MARX: AKHILLEUS ve SHAKESPEARE, İNSANLIĞIN YETİŞTİRDİĞİ EN BÜYÜK YAZINCILARDIR

Şiir ve deneme yazan, yazınsal anlatımları, ekonomi ve politiğin, emek-sermaye çelişkisinin ve değer kavramının karmaşık sorunlarını açımlamada en sık kullanan filozof hiç kuşkusuz Marx’tır. Marx ve Engels’in yapıtlarından seçme bölümlerden oluşan ‘Sanat ve Edebiyat’ adlı kitapta Paul Lafargue’ın deyişiyle, Marx için kitaplar, lüks nesneler değil, tinsel araçlardır.1 Okuduğu kitapların sayfa kıyılarını “kara kalem çizikleriyle” dolduran, “satırların” altını çizen Marx, Hegel’in öğüdüne uyarak, “bilmediği dilde dizeler ezberleyerek” bilincini keskinleştirir.  
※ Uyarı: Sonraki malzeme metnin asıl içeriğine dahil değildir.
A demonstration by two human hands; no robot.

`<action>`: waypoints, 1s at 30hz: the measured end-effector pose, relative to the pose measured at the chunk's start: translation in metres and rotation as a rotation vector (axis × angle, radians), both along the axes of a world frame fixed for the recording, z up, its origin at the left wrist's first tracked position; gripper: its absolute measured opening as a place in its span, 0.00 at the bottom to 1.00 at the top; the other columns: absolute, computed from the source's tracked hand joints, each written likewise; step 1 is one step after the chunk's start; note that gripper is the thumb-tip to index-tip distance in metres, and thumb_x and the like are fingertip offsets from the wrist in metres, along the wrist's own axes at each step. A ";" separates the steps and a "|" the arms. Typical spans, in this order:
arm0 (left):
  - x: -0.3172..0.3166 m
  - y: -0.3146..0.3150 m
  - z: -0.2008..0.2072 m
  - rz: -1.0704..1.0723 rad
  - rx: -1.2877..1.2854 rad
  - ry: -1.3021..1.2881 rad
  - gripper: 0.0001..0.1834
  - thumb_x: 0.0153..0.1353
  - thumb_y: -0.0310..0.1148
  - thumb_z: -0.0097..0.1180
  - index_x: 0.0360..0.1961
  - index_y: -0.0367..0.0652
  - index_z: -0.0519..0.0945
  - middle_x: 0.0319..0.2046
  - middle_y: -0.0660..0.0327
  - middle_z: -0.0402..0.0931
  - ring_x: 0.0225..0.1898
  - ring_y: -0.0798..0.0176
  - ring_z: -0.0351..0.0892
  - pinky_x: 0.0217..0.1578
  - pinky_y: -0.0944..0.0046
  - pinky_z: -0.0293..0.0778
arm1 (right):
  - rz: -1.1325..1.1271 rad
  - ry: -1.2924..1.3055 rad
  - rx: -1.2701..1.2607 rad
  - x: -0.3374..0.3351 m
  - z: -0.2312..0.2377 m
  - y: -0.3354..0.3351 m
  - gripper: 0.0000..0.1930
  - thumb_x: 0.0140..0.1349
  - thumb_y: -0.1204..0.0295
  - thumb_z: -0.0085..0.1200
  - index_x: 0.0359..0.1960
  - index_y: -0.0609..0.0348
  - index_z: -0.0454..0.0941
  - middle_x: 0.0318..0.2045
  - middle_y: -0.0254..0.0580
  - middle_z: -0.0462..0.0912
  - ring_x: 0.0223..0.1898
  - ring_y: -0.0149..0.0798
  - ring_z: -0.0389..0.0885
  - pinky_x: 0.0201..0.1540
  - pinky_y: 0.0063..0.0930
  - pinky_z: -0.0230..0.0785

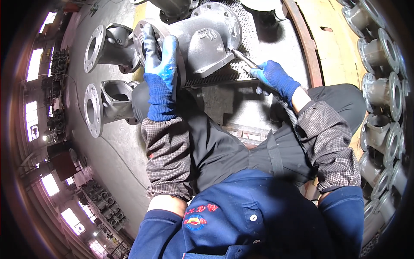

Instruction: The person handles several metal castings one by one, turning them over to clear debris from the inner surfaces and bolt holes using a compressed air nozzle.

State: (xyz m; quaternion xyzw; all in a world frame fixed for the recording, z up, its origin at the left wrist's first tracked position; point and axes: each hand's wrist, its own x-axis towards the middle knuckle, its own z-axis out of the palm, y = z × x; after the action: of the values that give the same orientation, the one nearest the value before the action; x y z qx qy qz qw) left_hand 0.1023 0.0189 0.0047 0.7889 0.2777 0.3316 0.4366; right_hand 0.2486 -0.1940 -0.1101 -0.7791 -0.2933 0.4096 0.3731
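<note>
Grating [249,32] w/ hollow casting [189,43], L hand [162,64] spread on flange [181,64], R hand [272,76] clamped on tool [244,58]

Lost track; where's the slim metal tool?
Upper head view, right of centre: the slim metal tool is in the right hand, tip beside the large grey casting.

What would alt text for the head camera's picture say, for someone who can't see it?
A blue-gloved left hand rests on a large gray metal pipe fitting while the gloved right hand holds a slim tool, its tip at the fitting's edge. Similar metal fittings stand to the left, and more line the right side.
</note>
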 end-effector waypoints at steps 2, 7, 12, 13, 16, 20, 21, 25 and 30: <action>-0.003 -0.002 0.009 0.026 0.041 0.027 0.33 0.62 0.34 0.54 0.65 0.35 0.57 0.60 0.56 0.60 0.58 0.66 0.61 0.60 0.68 0.55 | -0.131 0.109 0.012 -0.004 0.015 0.002 0.17 0.60 0.63 0.50 0.35 0.68 0.79 0.17 0.47 0.78 0.17 0.35 0.79 0.26 0.28 0.72; -0.017 0.013 -0.001 -0.126 0.671 0.072 0.26 0.59 0.26 0.50 0.60 0.36 0.63 0.61 0.45 0.60 0.60 0.50 0.63 0.59 0.60 0.60 | -0.345 0.319 0.260 -0.005 0.054 0.003 0.15 0.62 0.66 0.49 0.39 0.70 0.74 0.20 0.45 0.79 0.11 0.28 0.70 0.12 0.18 0.62; -0.034 0.054 0.035 -0.440 0.970 0.365 0.19 0.56 0.22 0.50 0.51 0.37 0.72 0.55 0.44 0.68 0.55 0.47 0.70 0.55 0.59 0.66 | -0.336 0.366 0.503 -0.017 0.100 0.028 0.15 0.59 0.62 0.56 0.39 0.63 0.77 0.25 0.39 0.81 0.14 0.23 0.71 0.17 0.13 0.63; -0.014 0.033 0.054 -0.251 0.093 0.105 0.20 0.59 0.26 0.53 0.54 0.39 0.73 0.47 0.53 0.76 0.48 0.61 0.76 0.50 0.66 0.70 | -0.358 0.389 0.532 -0.019 0.105 0.032 0.15 0.59 0.62 0.57 0.40 0.63 0.77 0.25 0.39 0.82 0.14 0.23 0.71 0.17 0.13 0.63; -0.007 0.082 0.070 -0.056 0.029 0.012 0.22 0.59 0.31 0.57 0.55 0.36 0.72 0.39 0.59 0.79 0.38 0.69 0.77 0.41 0.72 0.73 | -0.370 0.400 0.546 -0.035 0.126 0.051 0.17 0.54 0.64 0.63 0.38 0.65 0.77 0.21 0.32 0.76 0.16 0.21 0.67 0.17 0.15 0.63; 0.008 0.115 0.047 -0.256 0.085 0.343 0.21 0.63 0.36 0.53 0.54 0.37 0.72 0.43 0.60 0.77 0.43 0.72 0.74 0.46 0.75 0.69 | -0.345 0.285 0.654 -0.048 0.120 0.075 0.21 0.52 0.63 0.65 0.41 0.67 0.76 0.20 0.30 0.74 0.19 0.21 0.69 0.20 0.15 0.63; 0.010 0.129 0.041 -0.238 -0.001 0.377 0.19 0.64 0.35 0.52 0.53 0.37 0.72 0.43 0.61 0.76 0.43 0.72 0.74 0.47 0.75 0.69 | -0.328 0.309 0.651 -0.050 0.122 0.077 0.21 0.52 0.63 0.65 0.41 0.67 0.76 0.20 0.30 0.74 0.19 0.21 0.70 0.20 0.15 0.63; 0.026 0.119 0.024 -0.330 0.090 0.315 0.16 0.63 0.34 0.53 0.49 0.35 0.75 0.38 0.63 0.77 0.36 0.74 0.74 0.37 0.75 0.70 | -0.367 0.194 0.618 -0.053 0.115 0.070 0.16 0.54 0.68 0.62 0.39 0.67 0.75 0.20 0.31 0.74 0.18 0.21 0.70 0.20 0.15 0.64; 0.019 0.096 0.030 -0.385 0.172 0.296 0.19 0.60 0.38 0.56 0.46 0.34 0.77 0.35 0.63 0.78 0.32 0.73 0.75 0.33 0.74 0.71 | -0.428 0.338 0.594 -0.036 0.120 0.044 0.13 0.55 0.72 0.61 0.38 0.65 0.76 0.20 0.31 0.74 0.17 0.21 0.70 0.19 0.15 0.65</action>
State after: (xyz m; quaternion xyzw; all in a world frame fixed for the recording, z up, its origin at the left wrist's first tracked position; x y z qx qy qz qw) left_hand 0.1210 0.1153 0.0346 0.9015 0.1541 0.1458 0.3773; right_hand 0.2126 -0.1504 0.0102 -0.6024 -0.1645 0.3425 0.7019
Goethe’yi ve sürgün yazını deyince ilk akla gelen yazıncı Heinrich Heine’yi konuşmalarında ve yazılarında “sıkça anan” Marx, bu yazıncıları ezbere bildiği gibi, “bütün Avrupa edebiyatlarından” şiirler aktarır. Akhilleus’u “Yunanca özgün metinden” okur, onu ve Shakespeare’i “drama türünde insanlığın yetiştirdiği en büyük” yazıncı olarak nitelendirir. Marx’ın bütün ailesi, bu “en büyük İngiliz drama yazarını” ezbere bilir. 1848’den sonra Shakespeare ve William Cobbett’e “özgü anlatımları” derler. Bunların dışında Dante ve Burns en sevdiği yazıncılardır. 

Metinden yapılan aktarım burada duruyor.